Bir Cadılar Bayramı, bir “spooky season” daha geldi çattı. Ekim ayına girmemizle beraber korkuseverleri tatlı bir telaş aldı. 31 günlük korku filmi maratonlarından eskiyen kostümleri onarmaya, Nightmare Before Christmas yılbaşı filmi mi Cadılar Bayramı filmi mi tartışmalarından bal kabaklı tariflere dek. Eğer 31 Ekim gecesi şehirdeki herhangi bir Halloween partisine katılmıyorsanız, evde korku filmi izlemekten daha mükemmel bir seçenek olamaz. (Tabii Michael Myers değilseniz.) Ben de bunun için yakın zamanda yayınlanan ve beğendiğim filmleri listeledim. Beğenme kriterlerim: Korkunçluk, sürükleyicilik, tuhaflık. Eğer siz de bu habis hayatı terapötik buluyorsanız doğru linktesiniz.
Kan yapan şaraplarınız hazırsa okumaya devam edin…
Talk to Me (2022)
Cadılar Bayramı’nda ölülerle aramızdaki ince perdelerin kalktığı, yaşayanların iyi sıhhatte olsunlara karıştığı söylenir. Talk to Me için bu bağlantıyı kurmak bir tokalaşmaya bakıyor. Yarım kol şeklindeki antik bir obje ile el ele tutuştuğunuzda görmemeniz, bu boyuta taşımamanız gereken varlıklarla karşılaşıyor, üstüne üstlük bedeninize girmelerine izin veriyorsunuz. Kulağa ne kadar toksik ilişki gibi geliyor.
M3GAN (2022)
En iyi arkadaşımızın yapay zeka olacağı günler yakın. (Belki yarından da.) Şimdilik James Wan’ın robotik oyuncağı Megan ile yetiniyoruz. Cadılar Bayramı gecesinde yalnızsanız size arkadaşlık edebilir, bütün cipsleri bitirip pişman olmanıza izin vermeyebilir, mutfaktan gelen sese sizin yerinize gidip bakabilir, mutfaktan gelen sesin sebebi olabilir. Megan, best friend forever’lığın dozunu biraz kaçırabilir.
Pearl (2022)
Ti West ve Mia Goth’tan yeni bir inci. Işıltılı bir Hollywood yıldızı gibi olmak isteyen Pearl’ün psikopat bir katile dönüşme hikayesi. Evet, o da bir yıldız ancak sahnelerin değil samanlıkların yıldızı. Hayranları ördekler, inekler ve korkuluklar. Belki 1918’lerde olmayabiliriz ama korku kültürünün popülerleştiği günümüzde Pearl, bir yıldız olmayı başardı. (Martin Scorsese’den tam not aldı.) Bu sene Cadılar Bayramı’nda binlerce Barbie göreceğiz, birkaç tane de minik Pearl.
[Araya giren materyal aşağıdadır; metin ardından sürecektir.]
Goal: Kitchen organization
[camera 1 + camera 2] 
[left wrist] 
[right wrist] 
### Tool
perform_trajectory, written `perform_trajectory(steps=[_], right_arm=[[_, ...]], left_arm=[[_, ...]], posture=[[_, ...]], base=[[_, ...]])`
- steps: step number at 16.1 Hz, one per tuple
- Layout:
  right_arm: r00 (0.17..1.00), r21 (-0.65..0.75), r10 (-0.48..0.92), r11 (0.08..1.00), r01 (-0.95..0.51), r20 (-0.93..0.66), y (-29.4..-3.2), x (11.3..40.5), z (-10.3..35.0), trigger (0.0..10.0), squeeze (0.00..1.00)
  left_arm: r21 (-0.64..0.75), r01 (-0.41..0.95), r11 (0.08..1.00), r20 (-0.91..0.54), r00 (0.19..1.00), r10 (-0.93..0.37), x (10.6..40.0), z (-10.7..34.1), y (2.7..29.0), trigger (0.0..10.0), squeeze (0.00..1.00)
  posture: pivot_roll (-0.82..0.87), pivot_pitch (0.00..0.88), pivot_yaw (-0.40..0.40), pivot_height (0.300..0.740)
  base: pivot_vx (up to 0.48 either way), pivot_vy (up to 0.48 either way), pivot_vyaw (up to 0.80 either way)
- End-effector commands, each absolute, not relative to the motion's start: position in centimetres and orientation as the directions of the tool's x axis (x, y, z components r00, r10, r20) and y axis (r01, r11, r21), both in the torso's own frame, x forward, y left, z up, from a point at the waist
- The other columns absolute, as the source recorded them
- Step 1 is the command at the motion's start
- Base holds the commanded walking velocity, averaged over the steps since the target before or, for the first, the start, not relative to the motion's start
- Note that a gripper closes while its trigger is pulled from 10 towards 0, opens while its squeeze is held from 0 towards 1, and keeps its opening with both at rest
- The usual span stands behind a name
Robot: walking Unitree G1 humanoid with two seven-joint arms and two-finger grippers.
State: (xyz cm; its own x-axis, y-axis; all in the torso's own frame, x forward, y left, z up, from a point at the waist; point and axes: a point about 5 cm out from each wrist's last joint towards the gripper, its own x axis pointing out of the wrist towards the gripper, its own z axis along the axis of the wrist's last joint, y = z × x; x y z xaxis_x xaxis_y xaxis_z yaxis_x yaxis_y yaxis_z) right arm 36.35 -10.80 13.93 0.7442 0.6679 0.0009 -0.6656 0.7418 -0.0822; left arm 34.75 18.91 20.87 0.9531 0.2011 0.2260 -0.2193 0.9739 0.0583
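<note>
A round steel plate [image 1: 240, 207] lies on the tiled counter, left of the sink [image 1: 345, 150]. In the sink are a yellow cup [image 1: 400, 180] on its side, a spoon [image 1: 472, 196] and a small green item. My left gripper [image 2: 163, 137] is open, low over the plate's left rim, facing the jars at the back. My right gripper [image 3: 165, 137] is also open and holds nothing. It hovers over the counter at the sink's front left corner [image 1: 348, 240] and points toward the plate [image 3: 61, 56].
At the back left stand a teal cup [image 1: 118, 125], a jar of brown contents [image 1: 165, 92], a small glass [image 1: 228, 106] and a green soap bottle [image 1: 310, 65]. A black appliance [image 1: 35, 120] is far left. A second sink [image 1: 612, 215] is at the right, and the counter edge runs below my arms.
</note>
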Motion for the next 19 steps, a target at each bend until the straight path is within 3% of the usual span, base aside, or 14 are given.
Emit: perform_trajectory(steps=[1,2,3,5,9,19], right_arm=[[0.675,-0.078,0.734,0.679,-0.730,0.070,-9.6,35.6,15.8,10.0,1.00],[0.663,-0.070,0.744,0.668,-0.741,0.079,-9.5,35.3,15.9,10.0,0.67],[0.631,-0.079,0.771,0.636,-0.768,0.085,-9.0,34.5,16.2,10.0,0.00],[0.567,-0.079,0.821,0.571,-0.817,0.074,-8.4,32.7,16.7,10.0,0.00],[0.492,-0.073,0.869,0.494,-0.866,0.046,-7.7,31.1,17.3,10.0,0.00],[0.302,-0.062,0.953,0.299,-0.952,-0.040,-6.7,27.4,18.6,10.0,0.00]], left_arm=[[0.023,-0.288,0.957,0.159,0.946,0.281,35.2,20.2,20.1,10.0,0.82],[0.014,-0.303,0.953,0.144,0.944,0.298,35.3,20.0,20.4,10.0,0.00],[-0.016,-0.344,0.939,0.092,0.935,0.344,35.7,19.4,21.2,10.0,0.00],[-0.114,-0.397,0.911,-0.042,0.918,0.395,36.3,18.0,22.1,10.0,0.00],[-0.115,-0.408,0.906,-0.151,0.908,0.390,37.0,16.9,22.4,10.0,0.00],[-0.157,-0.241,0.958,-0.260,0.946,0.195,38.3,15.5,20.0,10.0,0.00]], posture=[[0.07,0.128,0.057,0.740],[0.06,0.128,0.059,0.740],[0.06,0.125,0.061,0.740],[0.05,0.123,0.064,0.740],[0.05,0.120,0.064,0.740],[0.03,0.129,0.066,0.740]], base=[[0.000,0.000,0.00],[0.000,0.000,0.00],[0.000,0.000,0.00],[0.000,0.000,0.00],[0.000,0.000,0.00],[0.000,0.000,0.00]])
No One Will Save You (2023)
Hani hep uzaylılar gelsin de insanlığı kurtarsın denir ya, işte o iş çok yanlış anlaşılmış olabilir. Pörtlek gözlü, sivri parmaklı, ucubik yaratıkların bizi kurtarmayacağı; vücudumuzu yarıp her yerine bakacakları, bizi su tanklarında salamura edecekleri olasılığını asla unutmamalıyız. Uzaylıların ziyaret ettiği No One Will Save You, baştan sona heyecanlı ve yoğun. Cadılar Bayramı gecesinde bu dünyadan kopup gitmek istiyorsanız izlemeye değer.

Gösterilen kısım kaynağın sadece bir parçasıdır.